Excerpts from a dataset
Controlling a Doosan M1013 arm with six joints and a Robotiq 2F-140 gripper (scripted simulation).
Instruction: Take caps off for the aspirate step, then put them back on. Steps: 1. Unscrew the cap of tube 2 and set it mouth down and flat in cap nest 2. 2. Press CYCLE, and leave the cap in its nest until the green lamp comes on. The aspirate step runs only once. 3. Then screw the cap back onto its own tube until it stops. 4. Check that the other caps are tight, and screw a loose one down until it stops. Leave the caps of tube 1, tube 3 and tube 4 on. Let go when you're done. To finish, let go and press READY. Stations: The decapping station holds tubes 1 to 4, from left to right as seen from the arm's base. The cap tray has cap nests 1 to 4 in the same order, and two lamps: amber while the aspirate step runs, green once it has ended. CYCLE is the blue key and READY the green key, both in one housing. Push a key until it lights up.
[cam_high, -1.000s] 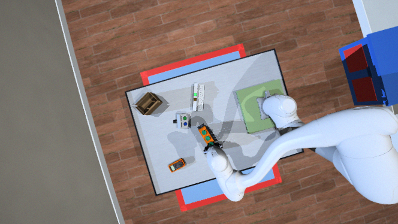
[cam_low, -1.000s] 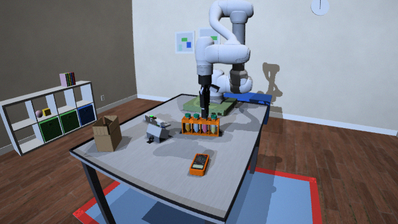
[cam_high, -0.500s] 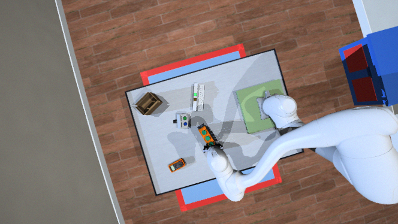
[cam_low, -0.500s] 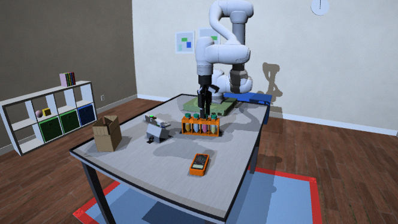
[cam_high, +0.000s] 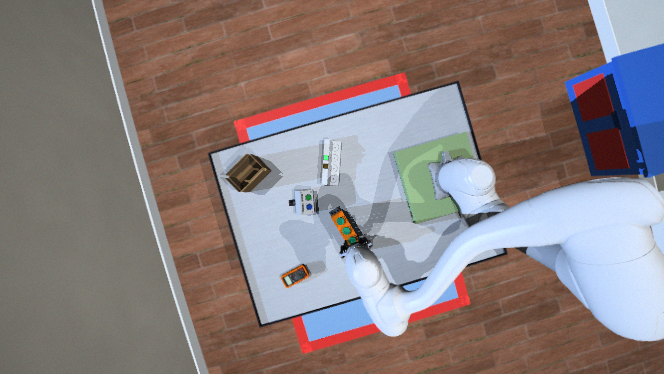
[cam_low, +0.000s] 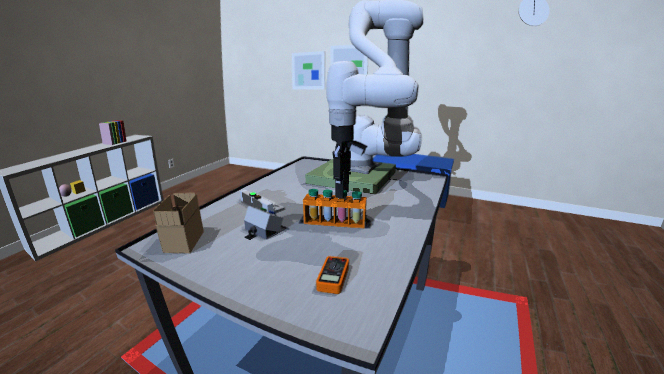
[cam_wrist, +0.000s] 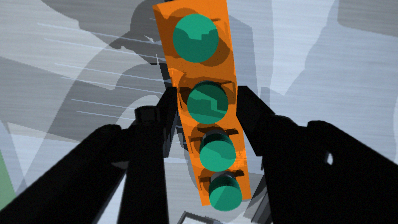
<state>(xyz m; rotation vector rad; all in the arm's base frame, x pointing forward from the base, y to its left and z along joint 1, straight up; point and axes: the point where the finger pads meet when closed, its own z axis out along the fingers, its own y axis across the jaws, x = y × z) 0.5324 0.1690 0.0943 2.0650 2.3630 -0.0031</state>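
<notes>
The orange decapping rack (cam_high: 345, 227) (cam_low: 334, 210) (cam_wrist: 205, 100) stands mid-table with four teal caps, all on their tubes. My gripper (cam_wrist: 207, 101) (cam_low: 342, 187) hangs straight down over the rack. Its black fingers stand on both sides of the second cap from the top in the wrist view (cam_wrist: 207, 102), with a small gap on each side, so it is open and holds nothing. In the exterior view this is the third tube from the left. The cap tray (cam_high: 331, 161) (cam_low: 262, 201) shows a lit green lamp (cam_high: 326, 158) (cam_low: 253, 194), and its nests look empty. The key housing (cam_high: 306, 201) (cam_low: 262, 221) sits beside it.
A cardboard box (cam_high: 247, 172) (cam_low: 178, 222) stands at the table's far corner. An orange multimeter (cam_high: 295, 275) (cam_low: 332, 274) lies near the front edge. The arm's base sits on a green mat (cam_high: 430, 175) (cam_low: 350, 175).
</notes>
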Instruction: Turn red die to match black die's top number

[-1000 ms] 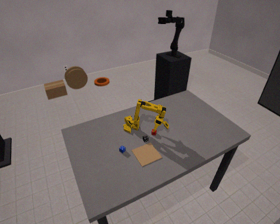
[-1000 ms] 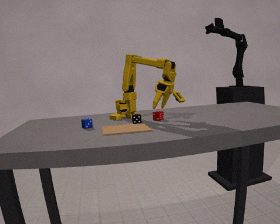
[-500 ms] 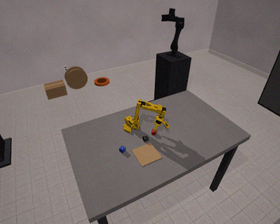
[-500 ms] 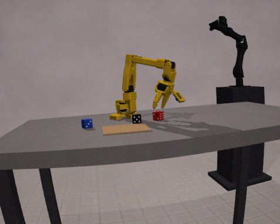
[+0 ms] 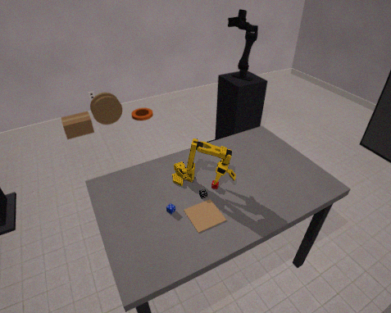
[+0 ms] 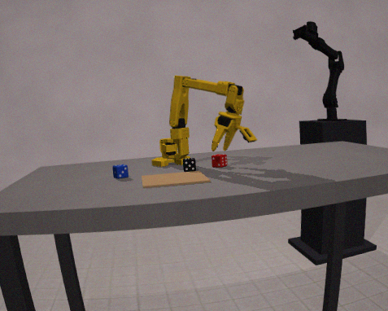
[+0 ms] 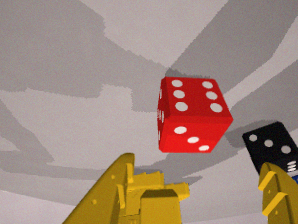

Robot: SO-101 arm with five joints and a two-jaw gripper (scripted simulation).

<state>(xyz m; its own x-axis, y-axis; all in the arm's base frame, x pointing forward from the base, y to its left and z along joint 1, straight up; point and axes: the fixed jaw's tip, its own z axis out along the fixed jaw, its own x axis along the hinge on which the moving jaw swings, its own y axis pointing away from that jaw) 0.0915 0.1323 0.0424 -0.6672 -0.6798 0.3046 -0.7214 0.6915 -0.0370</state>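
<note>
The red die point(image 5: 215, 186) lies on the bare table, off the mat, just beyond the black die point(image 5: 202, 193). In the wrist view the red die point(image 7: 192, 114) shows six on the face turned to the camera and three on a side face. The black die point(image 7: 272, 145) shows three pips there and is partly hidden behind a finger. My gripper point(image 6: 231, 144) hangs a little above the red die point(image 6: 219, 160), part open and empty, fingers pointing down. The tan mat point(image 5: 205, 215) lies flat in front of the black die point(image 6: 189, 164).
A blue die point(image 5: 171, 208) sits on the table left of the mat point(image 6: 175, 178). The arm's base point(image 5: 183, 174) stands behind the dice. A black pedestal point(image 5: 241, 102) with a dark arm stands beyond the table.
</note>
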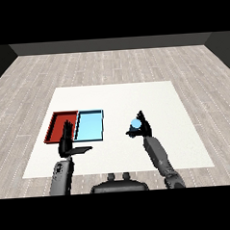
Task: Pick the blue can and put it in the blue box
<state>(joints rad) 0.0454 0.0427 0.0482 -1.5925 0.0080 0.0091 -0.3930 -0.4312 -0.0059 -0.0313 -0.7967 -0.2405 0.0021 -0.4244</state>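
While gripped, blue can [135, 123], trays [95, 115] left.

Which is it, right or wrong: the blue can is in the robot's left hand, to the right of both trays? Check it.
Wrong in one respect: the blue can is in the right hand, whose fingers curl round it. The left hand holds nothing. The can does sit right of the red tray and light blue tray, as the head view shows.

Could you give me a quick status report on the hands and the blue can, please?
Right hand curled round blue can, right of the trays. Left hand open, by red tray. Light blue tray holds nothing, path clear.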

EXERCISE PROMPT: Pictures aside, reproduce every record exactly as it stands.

RESULT FOR THIS TASK:
Controlling a Doosan M1013 arm with six joints and a Robotiq 2F-140 gripper (scripted simulation).
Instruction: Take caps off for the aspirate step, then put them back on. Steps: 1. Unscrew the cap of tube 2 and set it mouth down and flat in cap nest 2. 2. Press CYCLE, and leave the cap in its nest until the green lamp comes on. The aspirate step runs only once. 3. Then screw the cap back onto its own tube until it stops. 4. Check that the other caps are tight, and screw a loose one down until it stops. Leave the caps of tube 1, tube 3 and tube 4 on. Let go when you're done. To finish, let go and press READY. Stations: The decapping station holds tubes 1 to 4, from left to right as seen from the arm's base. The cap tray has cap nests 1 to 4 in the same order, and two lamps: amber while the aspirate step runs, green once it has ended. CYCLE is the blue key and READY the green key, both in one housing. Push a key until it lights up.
[cam_high, -1.000s] 
[cam_low, -1.000s] 
[cam_high, -0.500s] 
[cam_low, -0.500s] 
[cam_high, +0.000s] 
[cam_low, +0.000s] 
[cam_wrist, +0.000s] 
<state>(xyz m; rotation vector rad; all in the arm's base frame, x pointing forward from the base, y to its left and z along joint 1, straight up; point and axes: the point where the finger pads meet when closed, its own z axis out along the fingers, its own y axis across the jaws, x = y × z) 0.5324 0.1690 0.0943 2.0650 2.3630 -0.0031</state>
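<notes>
The orange decapping rack (cam_high: 345, 227) (cam_low: 334, 210) (cam_wrist: 205, 100) stands mid-table with four teal caps, all on their tubes. My gripper (cam_wrist: 207, 101) (cam_low: 342, 187) hangs straight down over the rack. Its black fingers stand on both sides of the second cap from the top in the wrist view (cam_wrist: 207, 102), with a small gap on each side, so it is open and holds nothing. In the exterior view this is the third tube from the left. The cap tray (cam_high: 331, 161) (cam_low: 262, 201) shows a lit green lamp (cam_high: 326, 158) (cam_low: 253, 194), and its nests look empty. The key housing (cam_high: 306, 201) (cam_low: 262, 221) sits beside it.
A cardboard box (cam_high: 247, 172) (cam_low: 178, 222) stands at the table's far corner. An orange multimeter (cam_high: 295, 275) (cam_low: 332, 274) lies near the front edge. The arm's base sits on a green mat (cam_high: 430, 175) (cam_low: 350, 175).
</notes>
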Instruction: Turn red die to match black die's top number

[-1000 ms] 
[-1000 ms] 
[-500 ms] 
[-500 ms] 
[+0 ms] 
[+0 ms] 
[+0 ms] 

Robot: SO-101 arm with five joints and a two-jaw gripper (scripted simulation).

<state>(xyz m; its own x-axis, y-axis; all in the arm's base frame, x pointing forward from the base, y to its left and z along joint 1, straight up; point and axes: the fixed jaw's tip, its own z axis out along the fixed jaw, its own x axis along the hinge on which the moving jaw swings, its own y axis pointing away from that jaw) 0.0915 0.1323 0.0424 -0.6672 -0.6798 0.3046 -0.7214 0.6915 -0.0370</state>
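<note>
The red die point(image 5: 215, 186) lies on the bare table, off the mat, just beyond the black die point(image 5: 202, 193). In the wrist view the red die point(image 7: 192, 114) shows six on the face turned to the camera and three on a side face. The black die point(image 7: 272, 145) shows three pips there and is partly hidden behind a finger. My gripper point(image 6: 231, 144) hangs a little above the red die point(image 6: 219, 160), part open and empty, fingers pointing down. The tan mat point(image 5: 205, 215) lies flat in front of the black die point(image 6: 189, 164).
A blue die point(image 5: 171, 208) sits on the table left of the mat point(image 6: 175, 178). The arm's base point(image 5: 183, 174) stands behind the dice. A black pedestal point(image 5: 241, 102) with a dark arm stands beyond the table.
</note>
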Task: Pick the blue can and put it in the blue box
<state>(joints rad) 0.0454 0.0427 0.0482 -1.5925 0.0080 0.0091 -0.3930 -0.4312 -0.0059 -0.0313 -0.7967 -0.2405 0.0021 -0.4244</state>
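While gripped, blue can [135, 123], trays [95, 115] left.

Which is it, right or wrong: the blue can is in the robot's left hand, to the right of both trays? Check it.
Wrong in one respect: the blue can is in the right hand, whose fingers curl round it. The left hand holds nothing. The can does sit right of the red tray and light blue tray, as the head view shows.

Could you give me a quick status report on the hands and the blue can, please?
Right hand curled round blue can, right of the trays. Left hand open, by red tray. Light blue tray holds nothing, path clear.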

None of the exercise remains to be done.